Uno scorcio del mare d'Ogliastra (foto S.Novellu)
Uno scorcio del mare d'Ogliastra (foto S.Novellu)

 

«L’Ogliastra è un’isola felice per tanti aspetti: ambiente, territorio, archeologia, cultura, tradizioni, enogastronomia. Nonostante il gap infrastrutturale che ci ha costretti ad un isolamento secolare, siamo riusciti a creare settori di eccellenza, attorno a cui ruota la nostra economia: tra di essi, il turismo, in tutte le sue declinazioni. Da lì dobbiamo ripartire dopo questa fase di emergenza sociosanitaria». Salvatore Corrias, Consigliere regionale, ha a cuore la ripresa dell’economia ogliastrina, che rischia di uscire martoriata a causa del lockdown imposto dall’emergenza COVID-19.
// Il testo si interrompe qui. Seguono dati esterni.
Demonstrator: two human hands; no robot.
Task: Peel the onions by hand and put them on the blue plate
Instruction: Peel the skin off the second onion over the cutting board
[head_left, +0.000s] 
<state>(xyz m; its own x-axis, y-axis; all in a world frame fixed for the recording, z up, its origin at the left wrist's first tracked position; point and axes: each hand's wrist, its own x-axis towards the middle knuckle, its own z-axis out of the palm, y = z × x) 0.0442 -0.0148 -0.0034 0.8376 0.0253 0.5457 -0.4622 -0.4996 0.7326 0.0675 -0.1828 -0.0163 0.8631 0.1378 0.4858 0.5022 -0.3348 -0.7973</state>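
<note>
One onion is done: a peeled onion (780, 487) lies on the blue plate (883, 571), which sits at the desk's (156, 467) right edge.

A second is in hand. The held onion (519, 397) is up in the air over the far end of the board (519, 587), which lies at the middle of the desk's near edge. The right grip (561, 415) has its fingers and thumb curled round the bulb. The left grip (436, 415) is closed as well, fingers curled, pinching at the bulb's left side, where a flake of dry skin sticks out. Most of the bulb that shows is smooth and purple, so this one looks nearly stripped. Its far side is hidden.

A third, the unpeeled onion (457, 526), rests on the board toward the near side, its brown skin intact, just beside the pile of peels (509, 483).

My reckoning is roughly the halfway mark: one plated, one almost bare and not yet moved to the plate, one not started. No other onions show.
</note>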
«Il turismo balneare, il comparto della nautica, le attività di supporto alla balneazione, i percorsi di turismo attivo verso l’interno, il trekking, il climbing, il diving, la ristorazione e la ricettività alberghiera e diffusa sono settori che, ora più che mai, dobbiamo cercare di rivitalizzare, trovando canali di marketing che consentano di promuovere verso l’esterno, maggiormente che in passato, ciò che possiamo offrire al visitatore. Questa emergenza sanitaria ha fatto comprendere che la Sardegna deve garantirsi una fetta di mercato turistico che non sia limitata a pochi mesi all’anno» conclude Corrias che si dice di essere affianco agli operatori del settore per un programma di destagionalizzazione turistica.